The markets plunged last week, and investors were flocking to hedge against a market downturn. In times of uncertainty, gold is a proven safe haven for investors. This makes sense, as gold and market crashes are negatively correlated. Need proof? From May 10, 2011, to October 3, 2011, the S&P lost 19% of its value, while gold gained 9.4%. During the last financial crisis, the S&P lost 56.8% of its value. Gold rose 25.5% over the same time frame. The pattern repeats itself over the course of history.
It is highly improbable that gold will experience a meteoric rise beyond its peak of 2011, but it has been slowly regaining its lustre. The broader market has been solidly in the red for the majority of the year, and the S&P is down 3.19% year to date (YTD). Gold is handily beating the market, up 2.16% YTD, and it ended the week up 3.3%, the best one-week performance since April 2016. As part of a broader diversification strategy, gold belongs in your portfolio.
My preference is for streaming gold companies that don’t have the same capital requirements and operational costs of traditional gold producers. One of my favourites is Franco Nevada Corp. (TSX:FNV)(NYSE:FNV), Canada’s only remaining dividend aristocrat gold company. Since gold’s free fall in 2011, Franco Nevada continued to reward income investors with a growing dividend. The company has an impressive 10-year dividend-growth streak and is poised to raise dividends again this coming May.
The company is currently trading at $89.11, well below its 52-week high of $110.18. Franco Nevada is a consistent performer, having beat analysts’ estimates in each of the last four quarters. In recent years, the company has begun to diversify, and it now has a stake in 61 oil and gas projects currently in production. Despite this, the company is still very much a mineral-streaming company and expects to generate 80% of its revenues from precious metals over the long term.
The other well-managed gold streamer is Royal Gold, Inc. (NASDAQ:RGLD).
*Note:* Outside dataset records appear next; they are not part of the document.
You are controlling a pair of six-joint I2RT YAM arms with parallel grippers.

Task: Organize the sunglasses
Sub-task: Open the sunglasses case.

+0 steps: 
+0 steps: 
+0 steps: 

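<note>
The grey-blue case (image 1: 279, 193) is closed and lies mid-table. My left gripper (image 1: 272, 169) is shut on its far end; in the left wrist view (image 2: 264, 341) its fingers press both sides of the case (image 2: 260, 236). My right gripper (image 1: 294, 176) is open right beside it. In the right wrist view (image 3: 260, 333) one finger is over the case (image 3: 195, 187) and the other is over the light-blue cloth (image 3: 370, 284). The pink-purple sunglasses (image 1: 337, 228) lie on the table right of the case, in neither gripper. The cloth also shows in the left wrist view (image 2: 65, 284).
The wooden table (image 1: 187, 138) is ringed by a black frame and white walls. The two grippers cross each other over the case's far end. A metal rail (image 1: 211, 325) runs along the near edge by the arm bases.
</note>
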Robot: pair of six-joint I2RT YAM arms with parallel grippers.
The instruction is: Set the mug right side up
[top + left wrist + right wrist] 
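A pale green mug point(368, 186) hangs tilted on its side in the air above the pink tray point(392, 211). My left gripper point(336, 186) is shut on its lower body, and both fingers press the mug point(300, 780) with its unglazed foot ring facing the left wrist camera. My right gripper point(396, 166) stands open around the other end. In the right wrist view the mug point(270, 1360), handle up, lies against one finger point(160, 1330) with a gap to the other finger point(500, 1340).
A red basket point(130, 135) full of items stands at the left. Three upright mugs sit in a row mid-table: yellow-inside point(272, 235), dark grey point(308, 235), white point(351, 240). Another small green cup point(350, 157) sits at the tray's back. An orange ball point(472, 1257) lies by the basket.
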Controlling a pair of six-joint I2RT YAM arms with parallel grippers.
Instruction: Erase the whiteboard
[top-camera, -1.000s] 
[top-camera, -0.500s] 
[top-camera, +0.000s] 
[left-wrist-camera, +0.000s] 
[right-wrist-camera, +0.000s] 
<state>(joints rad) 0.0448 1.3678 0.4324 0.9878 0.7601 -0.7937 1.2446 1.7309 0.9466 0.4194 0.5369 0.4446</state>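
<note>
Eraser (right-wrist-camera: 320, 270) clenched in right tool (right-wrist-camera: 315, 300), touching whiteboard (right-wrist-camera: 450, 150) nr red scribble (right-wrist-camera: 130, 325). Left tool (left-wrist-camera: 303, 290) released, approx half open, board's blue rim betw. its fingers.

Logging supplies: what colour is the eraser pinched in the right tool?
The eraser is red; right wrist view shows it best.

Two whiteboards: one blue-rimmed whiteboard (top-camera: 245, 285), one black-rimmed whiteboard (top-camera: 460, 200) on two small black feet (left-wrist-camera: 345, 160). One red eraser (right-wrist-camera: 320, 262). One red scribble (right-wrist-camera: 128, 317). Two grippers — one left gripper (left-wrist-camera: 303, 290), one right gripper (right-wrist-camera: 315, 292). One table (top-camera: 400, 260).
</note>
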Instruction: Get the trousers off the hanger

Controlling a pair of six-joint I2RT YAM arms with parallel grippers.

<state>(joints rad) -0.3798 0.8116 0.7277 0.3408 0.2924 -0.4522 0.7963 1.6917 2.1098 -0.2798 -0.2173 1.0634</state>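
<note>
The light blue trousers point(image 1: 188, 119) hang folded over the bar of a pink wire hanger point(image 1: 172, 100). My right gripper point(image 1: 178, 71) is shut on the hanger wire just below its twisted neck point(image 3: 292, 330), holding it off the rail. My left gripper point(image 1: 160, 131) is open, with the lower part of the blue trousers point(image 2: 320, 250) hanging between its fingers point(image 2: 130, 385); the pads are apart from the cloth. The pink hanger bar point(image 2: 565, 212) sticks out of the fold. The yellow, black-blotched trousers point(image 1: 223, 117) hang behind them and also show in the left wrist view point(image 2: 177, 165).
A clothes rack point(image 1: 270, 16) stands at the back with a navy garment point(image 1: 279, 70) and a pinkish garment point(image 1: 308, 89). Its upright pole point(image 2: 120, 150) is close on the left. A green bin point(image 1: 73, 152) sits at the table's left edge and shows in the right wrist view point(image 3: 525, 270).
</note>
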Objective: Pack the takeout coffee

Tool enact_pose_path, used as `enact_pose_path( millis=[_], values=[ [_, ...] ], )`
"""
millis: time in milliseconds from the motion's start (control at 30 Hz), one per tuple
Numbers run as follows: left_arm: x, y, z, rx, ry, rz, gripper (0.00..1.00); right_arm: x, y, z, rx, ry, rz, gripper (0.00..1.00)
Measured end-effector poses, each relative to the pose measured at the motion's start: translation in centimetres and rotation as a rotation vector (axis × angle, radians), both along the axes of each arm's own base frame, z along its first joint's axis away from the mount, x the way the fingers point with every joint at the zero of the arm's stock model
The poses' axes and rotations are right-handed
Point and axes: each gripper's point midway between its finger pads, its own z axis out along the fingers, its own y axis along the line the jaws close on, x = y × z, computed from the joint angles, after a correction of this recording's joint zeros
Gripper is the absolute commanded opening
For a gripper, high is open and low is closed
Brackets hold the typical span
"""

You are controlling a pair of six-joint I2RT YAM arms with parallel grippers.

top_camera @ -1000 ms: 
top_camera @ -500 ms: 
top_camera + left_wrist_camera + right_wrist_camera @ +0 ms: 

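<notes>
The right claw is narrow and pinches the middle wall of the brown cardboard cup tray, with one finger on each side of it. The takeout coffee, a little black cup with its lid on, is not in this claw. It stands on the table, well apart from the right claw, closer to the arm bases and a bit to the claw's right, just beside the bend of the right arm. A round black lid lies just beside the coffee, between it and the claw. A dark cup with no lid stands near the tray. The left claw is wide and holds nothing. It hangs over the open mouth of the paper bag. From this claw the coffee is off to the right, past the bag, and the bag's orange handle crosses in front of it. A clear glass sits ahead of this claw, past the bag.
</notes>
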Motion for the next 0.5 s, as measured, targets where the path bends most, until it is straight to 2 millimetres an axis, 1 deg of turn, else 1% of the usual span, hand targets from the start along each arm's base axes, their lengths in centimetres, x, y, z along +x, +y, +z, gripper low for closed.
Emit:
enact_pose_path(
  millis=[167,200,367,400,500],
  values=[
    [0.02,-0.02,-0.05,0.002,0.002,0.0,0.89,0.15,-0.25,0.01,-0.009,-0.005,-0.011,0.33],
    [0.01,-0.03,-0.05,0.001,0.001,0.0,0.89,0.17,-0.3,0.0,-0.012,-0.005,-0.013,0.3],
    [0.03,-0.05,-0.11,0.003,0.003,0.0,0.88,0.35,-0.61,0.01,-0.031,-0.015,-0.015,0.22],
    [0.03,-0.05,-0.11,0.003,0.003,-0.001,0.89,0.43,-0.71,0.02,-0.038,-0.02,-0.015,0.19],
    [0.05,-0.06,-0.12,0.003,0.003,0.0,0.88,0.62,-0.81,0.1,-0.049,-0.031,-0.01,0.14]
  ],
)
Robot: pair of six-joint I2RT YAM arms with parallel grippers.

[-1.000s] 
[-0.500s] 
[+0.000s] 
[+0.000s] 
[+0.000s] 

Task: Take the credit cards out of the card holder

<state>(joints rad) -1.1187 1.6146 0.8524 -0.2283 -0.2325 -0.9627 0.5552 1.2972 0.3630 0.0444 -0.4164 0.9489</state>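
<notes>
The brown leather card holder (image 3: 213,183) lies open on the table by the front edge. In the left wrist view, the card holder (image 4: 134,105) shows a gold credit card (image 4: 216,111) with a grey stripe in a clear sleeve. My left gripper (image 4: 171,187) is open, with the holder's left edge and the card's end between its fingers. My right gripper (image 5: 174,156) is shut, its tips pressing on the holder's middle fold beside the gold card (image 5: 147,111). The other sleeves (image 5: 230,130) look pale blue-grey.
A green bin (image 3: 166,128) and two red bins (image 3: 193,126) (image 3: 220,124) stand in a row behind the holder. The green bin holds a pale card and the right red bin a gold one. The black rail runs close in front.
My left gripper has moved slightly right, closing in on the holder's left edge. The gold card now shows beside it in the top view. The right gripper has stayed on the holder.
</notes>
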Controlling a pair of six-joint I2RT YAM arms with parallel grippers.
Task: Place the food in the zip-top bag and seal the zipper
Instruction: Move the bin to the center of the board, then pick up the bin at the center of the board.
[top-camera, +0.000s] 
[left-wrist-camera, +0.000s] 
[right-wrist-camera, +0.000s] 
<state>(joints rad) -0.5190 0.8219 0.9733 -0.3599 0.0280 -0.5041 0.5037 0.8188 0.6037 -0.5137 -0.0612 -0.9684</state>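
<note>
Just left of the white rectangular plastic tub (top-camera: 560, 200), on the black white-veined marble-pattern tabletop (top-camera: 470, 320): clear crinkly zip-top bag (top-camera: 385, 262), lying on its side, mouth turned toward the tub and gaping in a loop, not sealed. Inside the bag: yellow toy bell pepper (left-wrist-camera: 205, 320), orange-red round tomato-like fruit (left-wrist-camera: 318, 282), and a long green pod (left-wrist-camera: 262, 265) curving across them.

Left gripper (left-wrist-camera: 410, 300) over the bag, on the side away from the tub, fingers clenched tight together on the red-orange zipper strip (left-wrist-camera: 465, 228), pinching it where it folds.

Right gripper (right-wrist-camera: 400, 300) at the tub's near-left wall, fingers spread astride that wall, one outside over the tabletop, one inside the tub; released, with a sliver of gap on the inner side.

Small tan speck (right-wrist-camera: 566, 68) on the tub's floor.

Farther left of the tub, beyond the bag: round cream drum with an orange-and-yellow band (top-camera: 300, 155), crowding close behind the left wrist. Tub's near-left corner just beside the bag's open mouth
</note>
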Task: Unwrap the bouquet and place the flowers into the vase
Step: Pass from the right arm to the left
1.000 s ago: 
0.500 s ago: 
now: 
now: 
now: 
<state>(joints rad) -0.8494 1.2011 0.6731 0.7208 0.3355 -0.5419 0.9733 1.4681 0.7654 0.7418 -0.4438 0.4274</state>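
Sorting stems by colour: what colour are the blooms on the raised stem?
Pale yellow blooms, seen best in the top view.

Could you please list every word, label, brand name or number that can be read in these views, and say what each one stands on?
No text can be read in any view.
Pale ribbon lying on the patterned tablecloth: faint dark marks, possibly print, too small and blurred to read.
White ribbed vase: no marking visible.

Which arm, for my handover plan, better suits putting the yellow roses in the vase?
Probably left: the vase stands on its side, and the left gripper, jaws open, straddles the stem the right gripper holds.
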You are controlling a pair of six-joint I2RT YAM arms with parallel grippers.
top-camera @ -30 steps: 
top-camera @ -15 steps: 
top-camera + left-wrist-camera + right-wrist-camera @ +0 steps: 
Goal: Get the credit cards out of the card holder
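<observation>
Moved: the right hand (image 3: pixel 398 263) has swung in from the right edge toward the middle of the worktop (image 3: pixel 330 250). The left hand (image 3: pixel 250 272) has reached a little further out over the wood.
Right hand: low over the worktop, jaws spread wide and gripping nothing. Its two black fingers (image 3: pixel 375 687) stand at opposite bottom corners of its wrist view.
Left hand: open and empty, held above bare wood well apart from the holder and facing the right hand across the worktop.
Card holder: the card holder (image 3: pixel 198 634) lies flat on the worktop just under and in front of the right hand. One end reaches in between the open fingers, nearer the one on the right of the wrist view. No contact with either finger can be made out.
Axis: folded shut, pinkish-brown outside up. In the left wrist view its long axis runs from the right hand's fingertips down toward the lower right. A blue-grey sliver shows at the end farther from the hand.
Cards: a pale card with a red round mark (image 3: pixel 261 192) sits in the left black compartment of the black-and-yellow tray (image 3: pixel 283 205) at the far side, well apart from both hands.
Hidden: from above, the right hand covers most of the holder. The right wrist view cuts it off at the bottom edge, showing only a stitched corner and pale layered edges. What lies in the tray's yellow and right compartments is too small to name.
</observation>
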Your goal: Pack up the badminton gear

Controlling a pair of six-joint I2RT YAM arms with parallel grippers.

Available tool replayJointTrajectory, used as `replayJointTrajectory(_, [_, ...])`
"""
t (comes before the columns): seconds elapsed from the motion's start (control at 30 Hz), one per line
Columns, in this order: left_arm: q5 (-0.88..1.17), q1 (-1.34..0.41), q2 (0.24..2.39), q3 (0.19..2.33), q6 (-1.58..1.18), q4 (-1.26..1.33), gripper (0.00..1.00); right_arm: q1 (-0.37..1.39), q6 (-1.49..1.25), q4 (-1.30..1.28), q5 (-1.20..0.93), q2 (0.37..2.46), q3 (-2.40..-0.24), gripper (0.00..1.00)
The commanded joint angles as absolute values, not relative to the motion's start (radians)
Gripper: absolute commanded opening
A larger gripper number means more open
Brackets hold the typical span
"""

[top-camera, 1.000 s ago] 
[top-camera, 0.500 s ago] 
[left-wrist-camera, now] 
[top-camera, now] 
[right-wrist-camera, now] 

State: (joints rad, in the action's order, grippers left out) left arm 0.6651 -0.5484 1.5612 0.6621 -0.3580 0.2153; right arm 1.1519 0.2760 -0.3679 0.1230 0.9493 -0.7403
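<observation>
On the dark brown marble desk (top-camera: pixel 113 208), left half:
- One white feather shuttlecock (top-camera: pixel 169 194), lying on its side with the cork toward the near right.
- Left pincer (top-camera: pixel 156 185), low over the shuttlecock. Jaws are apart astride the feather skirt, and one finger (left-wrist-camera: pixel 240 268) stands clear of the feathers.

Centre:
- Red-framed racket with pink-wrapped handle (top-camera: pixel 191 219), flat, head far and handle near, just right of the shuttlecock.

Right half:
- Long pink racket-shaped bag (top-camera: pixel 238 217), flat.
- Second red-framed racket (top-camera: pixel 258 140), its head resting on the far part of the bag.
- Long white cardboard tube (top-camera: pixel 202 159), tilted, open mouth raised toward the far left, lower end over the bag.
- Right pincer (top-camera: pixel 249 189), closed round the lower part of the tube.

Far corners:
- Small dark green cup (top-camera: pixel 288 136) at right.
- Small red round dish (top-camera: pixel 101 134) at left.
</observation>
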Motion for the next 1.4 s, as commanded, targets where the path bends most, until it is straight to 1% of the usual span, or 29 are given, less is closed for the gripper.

In 2016, Royal Gold delisted from the TSX, as the company felt that the low trading volume of its shares did not justify the additional costs of associated with a dual listing. The company is a cash flow machine and is a U.S. dividend champion, having raised dividends for 17 consecutive years.
Royal Gold is also trading at a discount to its 52-week high and at a very respectable price-to-earnings-to-growth ratio of 1.52. The company has a well-diversified portfolio with interests in 39 operating mines and a further 23 currently in development. Its gross margins of 80% are second to none, and it expects to grow cash flow and reduce debt in 2018.
Use gold as a hedge against a trade war
The markets don’t like uncertainty, and Trump’s protectionism trade policies have us on the brink of a trade war. There is a strong possibility that Trump will reverse course and tone down the rhetoric, as he did with NAFTA, but until then, investors should hedge their portfolios. Streamers are the most attractive, as they are well positioned to take advantage of the rising price of gold and aren’t saddled with the burden of high costs in the event that the markets settle.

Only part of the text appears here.